- Exercise material:
▬▬▬▬▬▬▬▬▬▬

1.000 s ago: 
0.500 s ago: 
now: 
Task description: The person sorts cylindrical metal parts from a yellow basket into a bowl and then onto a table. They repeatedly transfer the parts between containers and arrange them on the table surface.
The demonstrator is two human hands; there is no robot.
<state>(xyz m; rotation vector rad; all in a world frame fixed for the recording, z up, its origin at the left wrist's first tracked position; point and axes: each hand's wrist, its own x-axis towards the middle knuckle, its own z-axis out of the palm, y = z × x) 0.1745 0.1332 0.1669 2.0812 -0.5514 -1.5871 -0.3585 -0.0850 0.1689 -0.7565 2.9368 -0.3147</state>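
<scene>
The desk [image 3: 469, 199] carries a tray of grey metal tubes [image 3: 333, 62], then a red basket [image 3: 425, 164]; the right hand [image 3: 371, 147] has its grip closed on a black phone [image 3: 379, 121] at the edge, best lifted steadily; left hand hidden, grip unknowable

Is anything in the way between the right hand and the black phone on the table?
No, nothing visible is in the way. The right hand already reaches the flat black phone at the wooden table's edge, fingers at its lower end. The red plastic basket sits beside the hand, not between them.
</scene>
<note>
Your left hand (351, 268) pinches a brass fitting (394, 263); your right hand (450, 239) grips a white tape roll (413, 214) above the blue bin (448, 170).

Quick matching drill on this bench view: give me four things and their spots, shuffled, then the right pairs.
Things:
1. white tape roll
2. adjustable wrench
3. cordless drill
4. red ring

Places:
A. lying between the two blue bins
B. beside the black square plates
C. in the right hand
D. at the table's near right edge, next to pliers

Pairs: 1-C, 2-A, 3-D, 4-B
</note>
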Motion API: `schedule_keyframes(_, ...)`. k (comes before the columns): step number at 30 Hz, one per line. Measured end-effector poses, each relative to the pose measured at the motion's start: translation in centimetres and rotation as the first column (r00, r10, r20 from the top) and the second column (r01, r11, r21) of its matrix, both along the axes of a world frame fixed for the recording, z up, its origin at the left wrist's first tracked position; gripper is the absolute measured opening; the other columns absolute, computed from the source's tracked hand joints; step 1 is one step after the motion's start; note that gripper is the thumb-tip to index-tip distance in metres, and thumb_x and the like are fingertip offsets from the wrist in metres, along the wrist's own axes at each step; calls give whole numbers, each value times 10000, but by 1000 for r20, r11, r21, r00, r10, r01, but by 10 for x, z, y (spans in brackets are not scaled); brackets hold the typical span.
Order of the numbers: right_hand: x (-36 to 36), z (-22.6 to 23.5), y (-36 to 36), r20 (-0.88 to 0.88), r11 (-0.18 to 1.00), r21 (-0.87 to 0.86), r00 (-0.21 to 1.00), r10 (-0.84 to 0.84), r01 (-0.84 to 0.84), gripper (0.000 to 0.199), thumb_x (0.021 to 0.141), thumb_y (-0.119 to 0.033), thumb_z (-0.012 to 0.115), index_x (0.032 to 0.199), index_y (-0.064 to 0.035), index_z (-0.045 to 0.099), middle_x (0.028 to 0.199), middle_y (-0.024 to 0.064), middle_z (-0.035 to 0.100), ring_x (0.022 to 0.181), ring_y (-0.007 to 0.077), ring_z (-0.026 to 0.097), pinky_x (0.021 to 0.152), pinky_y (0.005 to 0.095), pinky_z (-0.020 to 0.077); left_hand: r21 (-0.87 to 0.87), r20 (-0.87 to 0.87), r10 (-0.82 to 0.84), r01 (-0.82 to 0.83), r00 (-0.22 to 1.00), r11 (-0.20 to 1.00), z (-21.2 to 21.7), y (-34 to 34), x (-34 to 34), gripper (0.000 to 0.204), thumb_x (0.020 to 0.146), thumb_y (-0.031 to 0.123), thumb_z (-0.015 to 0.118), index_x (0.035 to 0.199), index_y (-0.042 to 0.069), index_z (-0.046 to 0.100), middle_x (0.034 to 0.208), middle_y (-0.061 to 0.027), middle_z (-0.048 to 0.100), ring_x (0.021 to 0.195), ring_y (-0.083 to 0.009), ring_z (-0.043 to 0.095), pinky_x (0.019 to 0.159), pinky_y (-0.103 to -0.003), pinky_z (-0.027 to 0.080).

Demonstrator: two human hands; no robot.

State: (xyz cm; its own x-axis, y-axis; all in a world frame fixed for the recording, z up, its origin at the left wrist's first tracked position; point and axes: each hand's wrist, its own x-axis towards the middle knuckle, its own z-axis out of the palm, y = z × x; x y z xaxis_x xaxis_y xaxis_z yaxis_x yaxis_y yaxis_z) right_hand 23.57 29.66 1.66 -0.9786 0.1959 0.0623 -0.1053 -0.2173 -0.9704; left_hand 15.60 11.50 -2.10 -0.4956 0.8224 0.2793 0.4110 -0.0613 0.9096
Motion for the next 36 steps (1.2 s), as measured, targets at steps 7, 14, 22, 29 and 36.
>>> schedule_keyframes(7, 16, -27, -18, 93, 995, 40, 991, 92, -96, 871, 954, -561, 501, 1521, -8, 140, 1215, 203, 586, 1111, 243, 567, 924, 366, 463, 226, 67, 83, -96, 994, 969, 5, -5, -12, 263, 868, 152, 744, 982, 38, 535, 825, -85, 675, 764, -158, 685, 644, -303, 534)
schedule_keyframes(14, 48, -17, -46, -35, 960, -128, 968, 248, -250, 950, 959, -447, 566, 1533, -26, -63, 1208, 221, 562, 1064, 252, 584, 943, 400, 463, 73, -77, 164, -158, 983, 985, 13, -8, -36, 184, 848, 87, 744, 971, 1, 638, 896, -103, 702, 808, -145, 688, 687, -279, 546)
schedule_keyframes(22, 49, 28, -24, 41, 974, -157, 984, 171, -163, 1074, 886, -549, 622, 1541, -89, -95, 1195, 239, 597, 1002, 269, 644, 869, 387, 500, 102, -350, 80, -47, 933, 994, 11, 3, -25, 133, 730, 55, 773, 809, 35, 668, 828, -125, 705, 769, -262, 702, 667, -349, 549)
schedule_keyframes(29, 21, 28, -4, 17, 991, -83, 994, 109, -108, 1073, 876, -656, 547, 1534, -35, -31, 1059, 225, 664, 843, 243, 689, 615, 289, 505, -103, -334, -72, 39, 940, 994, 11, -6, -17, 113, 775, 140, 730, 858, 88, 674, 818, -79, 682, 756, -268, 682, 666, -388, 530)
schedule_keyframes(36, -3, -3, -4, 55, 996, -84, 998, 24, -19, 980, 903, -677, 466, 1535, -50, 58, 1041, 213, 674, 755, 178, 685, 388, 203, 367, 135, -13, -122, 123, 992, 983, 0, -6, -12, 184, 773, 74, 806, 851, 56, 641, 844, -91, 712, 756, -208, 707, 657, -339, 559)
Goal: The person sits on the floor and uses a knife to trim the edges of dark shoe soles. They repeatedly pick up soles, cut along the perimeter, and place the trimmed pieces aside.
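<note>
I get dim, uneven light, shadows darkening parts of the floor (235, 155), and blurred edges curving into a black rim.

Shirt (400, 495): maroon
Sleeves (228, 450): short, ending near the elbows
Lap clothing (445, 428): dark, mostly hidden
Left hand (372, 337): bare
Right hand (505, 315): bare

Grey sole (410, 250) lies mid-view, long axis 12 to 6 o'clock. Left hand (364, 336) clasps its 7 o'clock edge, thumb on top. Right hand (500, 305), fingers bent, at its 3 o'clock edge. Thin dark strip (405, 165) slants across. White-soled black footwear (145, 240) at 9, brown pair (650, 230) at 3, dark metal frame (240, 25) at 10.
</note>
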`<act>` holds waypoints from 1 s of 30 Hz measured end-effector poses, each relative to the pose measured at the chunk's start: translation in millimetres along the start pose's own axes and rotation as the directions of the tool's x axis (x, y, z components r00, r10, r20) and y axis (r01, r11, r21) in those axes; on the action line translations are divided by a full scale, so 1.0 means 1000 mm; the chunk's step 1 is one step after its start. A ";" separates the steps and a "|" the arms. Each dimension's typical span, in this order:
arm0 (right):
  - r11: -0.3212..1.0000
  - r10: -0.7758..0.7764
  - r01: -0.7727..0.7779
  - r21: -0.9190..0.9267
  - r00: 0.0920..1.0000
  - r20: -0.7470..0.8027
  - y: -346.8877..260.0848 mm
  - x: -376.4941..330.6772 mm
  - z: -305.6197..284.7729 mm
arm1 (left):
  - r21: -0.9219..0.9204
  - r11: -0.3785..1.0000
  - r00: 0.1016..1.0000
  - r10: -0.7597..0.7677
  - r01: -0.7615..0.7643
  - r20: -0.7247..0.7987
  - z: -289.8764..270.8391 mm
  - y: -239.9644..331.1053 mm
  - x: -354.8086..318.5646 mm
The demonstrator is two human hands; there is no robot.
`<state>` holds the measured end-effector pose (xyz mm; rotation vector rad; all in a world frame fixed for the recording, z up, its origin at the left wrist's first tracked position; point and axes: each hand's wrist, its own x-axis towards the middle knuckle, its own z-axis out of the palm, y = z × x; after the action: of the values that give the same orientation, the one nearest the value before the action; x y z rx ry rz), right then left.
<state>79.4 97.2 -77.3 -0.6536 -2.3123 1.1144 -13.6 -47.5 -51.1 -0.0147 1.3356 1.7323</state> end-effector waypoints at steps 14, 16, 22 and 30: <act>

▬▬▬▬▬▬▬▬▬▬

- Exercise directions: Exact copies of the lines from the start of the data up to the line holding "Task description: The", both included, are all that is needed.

- Result below:
1.000 s ago: 
0.500 s ago: 
now: 
Task description: The person sorts cylindrical metal parts from a yellow basket into a bowl and then onto a table. They repeatedly transfer the parts between containers and arrange them on the table surface.

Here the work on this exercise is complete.